REQUIREMENT:
What is the number of lines in the listing below that include the string "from"? Answer with that number alone.

------ EXERCISE DATA ------

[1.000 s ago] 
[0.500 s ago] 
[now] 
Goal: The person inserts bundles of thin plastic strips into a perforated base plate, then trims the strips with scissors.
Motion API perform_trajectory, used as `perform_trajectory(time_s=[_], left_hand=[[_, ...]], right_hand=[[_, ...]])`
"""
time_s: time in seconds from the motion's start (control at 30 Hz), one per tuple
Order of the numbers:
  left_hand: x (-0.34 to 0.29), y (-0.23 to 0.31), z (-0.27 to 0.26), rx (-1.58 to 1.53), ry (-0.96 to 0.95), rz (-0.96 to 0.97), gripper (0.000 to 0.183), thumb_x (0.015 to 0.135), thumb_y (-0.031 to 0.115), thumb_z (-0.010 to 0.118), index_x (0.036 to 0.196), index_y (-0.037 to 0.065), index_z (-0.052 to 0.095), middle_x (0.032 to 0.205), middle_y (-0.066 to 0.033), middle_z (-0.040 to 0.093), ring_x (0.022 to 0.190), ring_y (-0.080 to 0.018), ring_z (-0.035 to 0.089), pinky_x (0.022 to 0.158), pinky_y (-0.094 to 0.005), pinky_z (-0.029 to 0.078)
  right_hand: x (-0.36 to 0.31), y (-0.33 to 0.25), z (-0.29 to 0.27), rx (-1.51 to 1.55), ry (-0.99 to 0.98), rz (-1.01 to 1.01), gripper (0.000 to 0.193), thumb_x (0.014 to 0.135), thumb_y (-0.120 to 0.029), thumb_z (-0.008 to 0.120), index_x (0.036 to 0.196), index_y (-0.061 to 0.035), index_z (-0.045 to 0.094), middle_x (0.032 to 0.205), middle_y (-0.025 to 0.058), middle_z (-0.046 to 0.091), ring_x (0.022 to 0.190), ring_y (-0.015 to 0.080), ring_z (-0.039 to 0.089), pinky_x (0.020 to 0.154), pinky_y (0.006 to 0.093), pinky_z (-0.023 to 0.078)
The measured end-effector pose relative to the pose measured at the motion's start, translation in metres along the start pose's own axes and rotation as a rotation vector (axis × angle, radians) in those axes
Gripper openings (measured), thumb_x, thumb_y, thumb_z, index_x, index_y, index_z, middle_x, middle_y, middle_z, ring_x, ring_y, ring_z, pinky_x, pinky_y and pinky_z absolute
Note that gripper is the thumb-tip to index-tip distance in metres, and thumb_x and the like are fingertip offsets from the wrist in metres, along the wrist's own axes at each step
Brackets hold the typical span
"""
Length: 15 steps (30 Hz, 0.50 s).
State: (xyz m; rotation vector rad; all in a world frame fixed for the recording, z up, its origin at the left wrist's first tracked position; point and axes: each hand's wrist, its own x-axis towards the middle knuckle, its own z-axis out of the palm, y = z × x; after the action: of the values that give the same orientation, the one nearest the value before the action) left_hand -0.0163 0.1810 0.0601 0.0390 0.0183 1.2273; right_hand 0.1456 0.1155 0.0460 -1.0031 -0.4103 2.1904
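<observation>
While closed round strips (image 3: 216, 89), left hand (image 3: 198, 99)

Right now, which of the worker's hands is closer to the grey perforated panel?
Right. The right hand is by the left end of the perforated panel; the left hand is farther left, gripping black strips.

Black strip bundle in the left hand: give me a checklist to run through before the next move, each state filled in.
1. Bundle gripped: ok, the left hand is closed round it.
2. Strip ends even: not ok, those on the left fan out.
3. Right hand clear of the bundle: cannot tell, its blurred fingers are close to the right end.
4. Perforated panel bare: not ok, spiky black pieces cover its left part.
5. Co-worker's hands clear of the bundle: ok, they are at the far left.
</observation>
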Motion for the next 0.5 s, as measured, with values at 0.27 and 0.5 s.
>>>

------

YOUR SOLUTION:
2